Try it:
Whenever a line of the data below holds the string "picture", copy that line.

(Recorded data)
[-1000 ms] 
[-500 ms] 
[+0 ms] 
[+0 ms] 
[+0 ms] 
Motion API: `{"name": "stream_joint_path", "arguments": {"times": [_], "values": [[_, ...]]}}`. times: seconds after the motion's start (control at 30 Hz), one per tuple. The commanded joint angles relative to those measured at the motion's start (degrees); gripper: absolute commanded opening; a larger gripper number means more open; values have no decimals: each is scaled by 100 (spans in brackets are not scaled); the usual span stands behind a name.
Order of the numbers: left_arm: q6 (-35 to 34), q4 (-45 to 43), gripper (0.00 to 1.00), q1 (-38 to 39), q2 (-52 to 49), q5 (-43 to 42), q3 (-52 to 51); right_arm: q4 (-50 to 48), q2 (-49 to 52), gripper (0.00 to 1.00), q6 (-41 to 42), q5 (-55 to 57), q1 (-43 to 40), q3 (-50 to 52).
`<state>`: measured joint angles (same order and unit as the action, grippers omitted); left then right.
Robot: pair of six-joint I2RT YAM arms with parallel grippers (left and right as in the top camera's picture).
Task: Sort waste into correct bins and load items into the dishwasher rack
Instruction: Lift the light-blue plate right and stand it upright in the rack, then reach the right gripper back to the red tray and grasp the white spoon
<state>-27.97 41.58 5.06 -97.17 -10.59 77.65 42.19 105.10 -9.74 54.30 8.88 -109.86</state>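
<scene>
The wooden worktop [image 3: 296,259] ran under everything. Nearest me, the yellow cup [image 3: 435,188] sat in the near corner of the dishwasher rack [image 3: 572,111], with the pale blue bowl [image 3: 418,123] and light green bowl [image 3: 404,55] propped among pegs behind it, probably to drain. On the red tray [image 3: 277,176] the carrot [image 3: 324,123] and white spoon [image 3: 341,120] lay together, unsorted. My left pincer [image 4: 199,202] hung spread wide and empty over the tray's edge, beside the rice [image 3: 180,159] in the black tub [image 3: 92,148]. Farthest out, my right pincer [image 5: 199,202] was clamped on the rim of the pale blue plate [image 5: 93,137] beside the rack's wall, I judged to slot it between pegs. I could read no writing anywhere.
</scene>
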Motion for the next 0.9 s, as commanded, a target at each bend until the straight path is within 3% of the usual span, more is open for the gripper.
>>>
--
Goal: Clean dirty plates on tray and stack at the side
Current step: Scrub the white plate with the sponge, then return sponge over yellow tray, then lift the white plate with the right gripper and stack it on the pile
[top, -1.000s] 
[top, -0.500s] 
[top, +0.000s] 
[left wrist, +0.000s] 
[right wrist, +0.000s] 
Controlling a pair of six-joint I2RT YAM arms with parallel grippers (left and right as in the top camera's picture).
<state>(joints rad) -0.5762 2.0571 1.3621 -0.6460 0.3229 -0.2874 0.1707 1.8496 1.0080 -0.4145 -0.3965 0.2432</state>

Answer:
Robot: pair of six-joint I2RT YAM arms with parallel grippers (left and right as in the top camera's picture).
Controlling a pair of six-joint I2RT YAM arms with parallel grippers (left and right as in the top camera's picture).

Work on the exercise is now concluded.